§ **ACTION ITEM**: Copy the records below exactly, leaving out any pictures.

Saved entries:
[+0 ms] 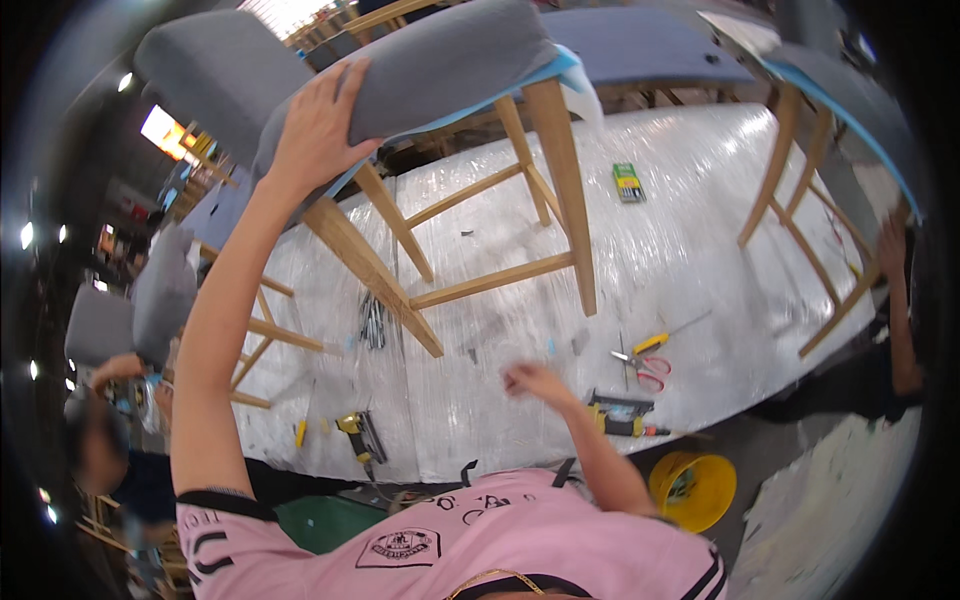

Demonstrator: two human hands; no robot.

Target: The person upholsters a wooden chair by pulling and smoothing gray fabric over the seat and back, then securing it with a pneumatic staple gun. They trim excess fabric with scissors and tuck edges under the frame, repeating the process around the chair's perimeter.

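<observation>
A wooden-legged chair (460,68) with a grey upholstered seat and back stands on the table before me. Light blue material shows along the seat's lower edge. My left hand (322,125) grips the seat's near left side, fingers over the grey cover and thumb at its edge. Below the chair's legs, my right hand (538,383) hovers over the table, apart from the chair. Its fingers are curled and slightly blurred; anything in them is too small or hidden to make out.
Plastic film covers the table (480,410). On it lie scissors (645,368), a yellow-handled screwdriver (652,343), two staple guns (362,436) and a small green-yellow box (628,183). A yellow bucket (692,490) stands right. Other people work at chairs both sides.
</observation>
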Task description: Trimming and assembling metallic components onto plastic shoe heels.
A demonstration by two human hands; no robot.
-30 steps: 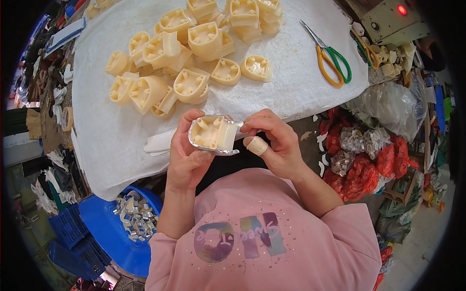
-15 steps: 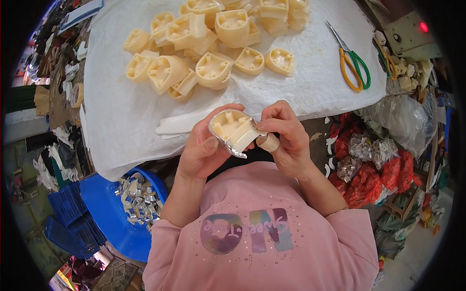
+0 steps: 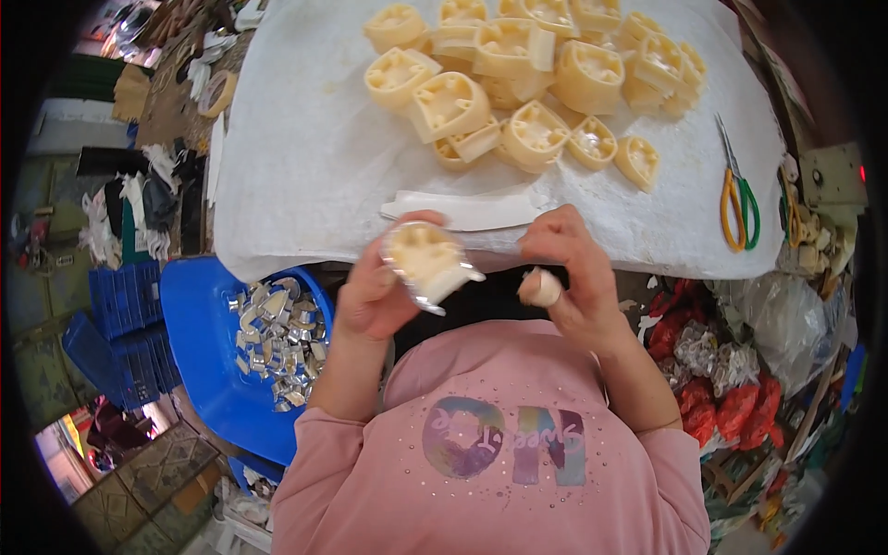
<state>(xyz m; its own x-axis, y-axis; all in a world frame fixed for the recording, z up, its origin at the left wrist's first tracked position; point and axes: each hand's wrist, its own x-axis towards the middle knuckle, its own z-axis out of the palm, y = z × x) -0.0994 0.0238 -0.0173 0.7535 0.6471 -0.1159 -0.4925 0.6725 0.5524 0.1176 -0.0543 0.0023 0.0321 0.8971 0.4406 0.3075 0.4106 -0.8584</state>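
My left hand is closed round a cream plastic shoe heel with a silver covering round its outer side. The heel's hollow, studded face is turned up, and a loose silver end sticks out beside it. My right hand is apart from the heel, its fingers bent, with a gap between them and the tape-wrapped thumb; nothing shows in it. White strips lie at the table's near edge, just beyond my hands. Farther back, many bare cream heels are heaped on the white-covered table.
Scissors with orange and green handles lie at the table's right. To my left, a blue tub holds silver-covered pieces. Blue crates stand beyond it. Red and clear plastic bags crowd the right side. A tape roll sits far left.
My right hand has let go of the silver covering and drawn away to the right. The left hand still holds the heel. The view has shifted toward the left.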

§ **ANSWER TO THIS EXERCISE**:
[+0 ms] 

Demonstrator: two human hands; no robot.

Target: The person upholsters a wooden chair by pulling and smoothing gray fabric over the seat and back, then securing it with a pneumatic staple gun. They trim excess fabric with scissors and tuck edges under the frame, repeating the process around the chair's perimeter.

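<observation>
A wooden-legged chair (460,68) with a grey upholstered seat and back stands on the table before me. Light blue material shows along the seat's lower edge. My left hand (322,125) grips the seat's near left side, fingers over the grey cover and thumb at its edge. Below the chair's legs, my right hand (538,383) hovers over the table, apart from the chair. Its fingers are curled and slightly blurred; anything in them is too small or hidden to make out.
Plastic film covers the table (480,410). On it lie scissors (645,368), a yellow-handled screwdriver (652,343), two staple guns (362,436) and a small green-yellow box (628,183). A yellow bucket (692,490) stands right. Other people work at chairs both sides.
</observation>
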Task description: Trimming and assembling metallic components onto plastic shoe heels.
A demonstration by two human hands; no robot.
-30 steps: 
-15 steps: 
+0 steps: 
<state>(xyz m; its own x-axis, y-axis; all in a world frame fixed for the recording, z up, its origin at the left wrist's first tracked position; point and axes: each hand's wrist, its own x-axis towards the middle knuckle, its own z-axis out of the palm, y = z × x) -0.0994 0.0238 -0.0173 0.7535 0.6471 -0.1159 -0.4925 0.6725 0.5524 0.1176 -0.0543 0.0023 0.0321 0.8971 0.4406 0.3075 0.4106 -0.8584</state>
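My left hand is closed round a cream plastic shoe heel with a silver covering round its outer side. The heel's hollow, studded face is turned up, and a loose silver end sticks out beside it. My right hand is apart from the heel, its fingers bent, with a gap between them and the tape-wrapped thumb; nothing shows in it. White strips lie at the table's near edge, just beyond my hands. Farther back, many bare cream heels are heaped on the white-covered table.
Scissors with orange and green handles lie at the table's right. To my left, a blue tub holds silver-covered pieces. Blue crates stand beyond it. Red and clear plastic bags crowd the right side. A tape roll sits far left.
My right hand has let go of the silver covering and drawn away to the right. The left hand still holds the heel. The view has shifted toward the left.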

No more output will be given.